# Requirement
Work out how many lines of this material hold the word "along". Write only that number.

# Dataset extract
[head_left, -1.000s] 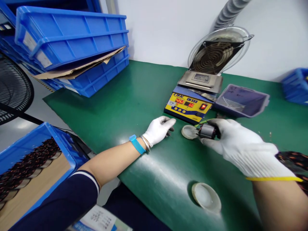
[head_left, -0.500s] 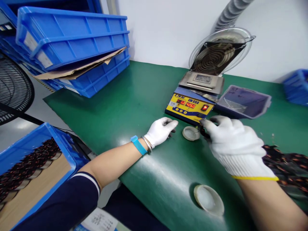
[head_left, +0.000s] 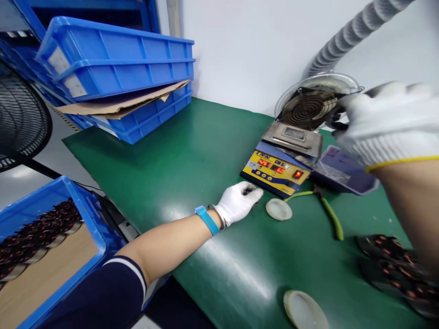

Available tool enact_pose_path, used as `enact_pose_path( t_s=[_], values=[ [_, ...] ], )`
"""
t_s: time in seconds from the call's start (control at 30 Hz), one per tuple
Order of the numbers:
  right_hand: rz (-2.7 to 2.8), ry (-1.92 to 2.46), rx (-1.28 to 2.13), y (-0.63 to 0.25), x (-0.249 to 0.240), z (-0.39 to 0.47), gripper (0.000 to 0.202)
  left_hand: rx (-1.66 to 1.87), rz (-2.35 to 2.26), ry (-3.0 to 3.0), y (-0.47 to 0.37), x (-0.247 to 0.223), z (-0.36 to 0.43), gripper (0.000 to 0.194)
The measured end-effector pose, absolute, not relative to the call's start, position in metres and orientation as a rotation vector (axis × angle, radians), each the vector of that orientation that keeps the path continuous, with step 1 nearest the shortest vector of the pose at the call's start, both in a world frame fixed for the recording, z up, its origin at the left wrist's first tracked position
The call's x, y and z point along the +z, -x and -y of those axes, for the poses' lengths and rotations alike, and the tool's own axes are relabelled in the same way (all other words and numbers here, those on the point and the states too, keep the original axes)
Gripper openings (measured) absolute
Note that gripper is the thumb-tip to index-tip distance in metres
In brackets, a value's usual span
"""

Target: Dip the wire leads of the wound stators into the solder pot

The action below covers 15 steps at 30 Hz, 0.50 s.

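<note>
My left hand, in a white glove with darkened fingertips, rests on the green table with its fingers curled. Whatever it may hold is hidden. To its right lies a shallow white dish. My right hand, also gloved and blurred by motion, is raised in front of the round fume extractor. Its dark fingertips are drawn together, and I cannot make out what is between them. Below it are a yellow-and-blue solder pot unit with red digits and green-handled pliers.
A purple bin stands beside the unit. Dark coil-wound parts lie at right, more in the blue crate at left. Stacked blue crates stand behind left, a fan at far left. Another white dish is near the front.
My right hand has risen from beside the small dish toward the extractor, uncovering the pliers on the table. My left hand stays about where it was. The view has shifted slightly.
</note>
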State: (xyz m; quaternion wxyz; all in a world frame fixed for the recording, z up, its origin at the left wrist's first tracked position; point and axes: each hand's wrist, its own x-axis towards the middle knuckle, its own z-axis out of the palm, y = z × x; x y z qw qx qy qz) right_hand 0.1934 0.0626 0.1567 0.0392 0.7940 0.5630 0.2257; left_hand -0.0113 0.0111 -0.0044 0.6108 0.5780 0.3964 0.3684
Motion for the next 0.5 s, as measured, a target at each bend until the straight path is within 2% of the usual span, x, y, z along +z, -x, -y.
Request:
enact_pose_path(
  t_s=[0.13,0.4,0.5],
  values=[
    [-1.640,-2.404,0.546,-0.184,0.162,-0.115,0.055,0.857,-0.933,-1.389,0.013,-0.004,-0.011,0.026],
    [-1.687,-2.301,0.475,-0.177,0.149,-0.129,0.036,0.874,-0.944,-1.392,0.011,-0.008,-0.009,0.026],
    [-1.561,-2.424,0.453,-0.183,0.163,-0.127,0.053,0.859,-0.943,-1.405,0.011,-0.007,-0.008,0.027]
  ],
)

# Answer area
2